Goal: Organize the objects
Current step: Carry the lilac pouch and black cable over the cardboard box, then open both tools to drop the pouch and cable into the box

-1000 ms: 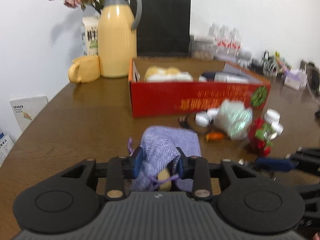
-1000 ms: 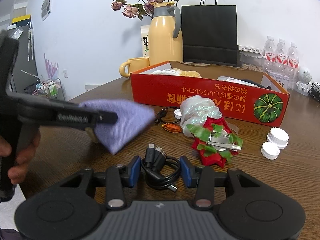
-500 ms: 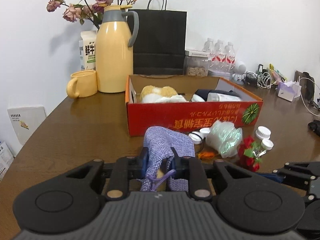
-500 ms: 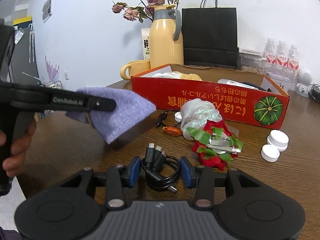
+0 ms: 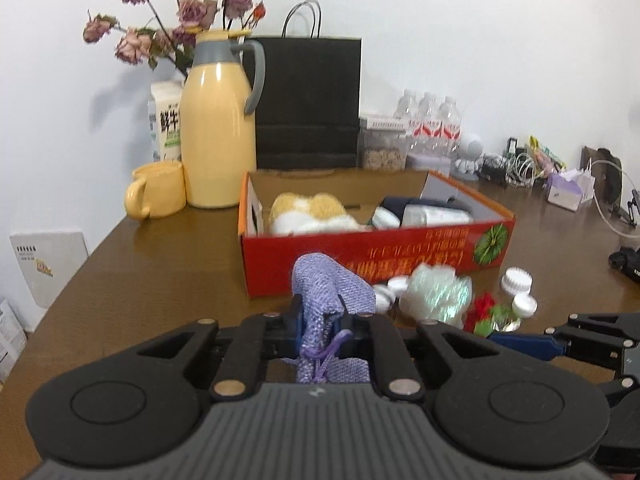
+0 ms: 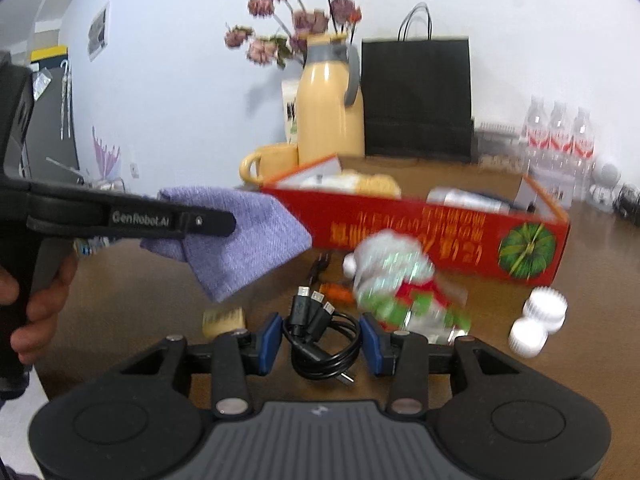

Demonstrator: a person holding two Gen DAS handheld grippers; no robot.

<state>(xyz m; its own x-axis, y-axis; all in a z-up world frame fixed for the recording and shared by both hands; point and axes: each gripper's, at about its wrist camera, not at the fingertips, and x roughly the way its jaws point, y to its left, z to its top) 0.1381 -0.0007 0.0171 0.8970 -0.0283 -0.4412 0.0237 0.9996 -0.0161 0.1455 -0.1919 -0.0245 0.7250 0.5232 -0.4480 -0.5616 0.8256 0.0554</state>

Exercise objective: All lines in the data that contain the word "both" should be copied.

Answer:
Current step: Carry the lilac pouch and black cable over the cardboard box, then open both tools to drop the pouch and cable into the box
<state>(xyz m; its own x-axis, y-axis; all in a z-up world frame fixed for the recording and shared by both hands; point and axes: each gripper's, at about its wrist camera, not at the fingertips, and x roughly the way its jaws point, y to its left, z to its top) 0.1381 -0.0007 0.0171 0.8970 -0.0283 -0.4412 0.0237 0.9996 -0.0161 0.1455 -0.1919 -0.0245 0.7250 0.5232 -0.4480 -0.5616 0.8256 0.0554</state>

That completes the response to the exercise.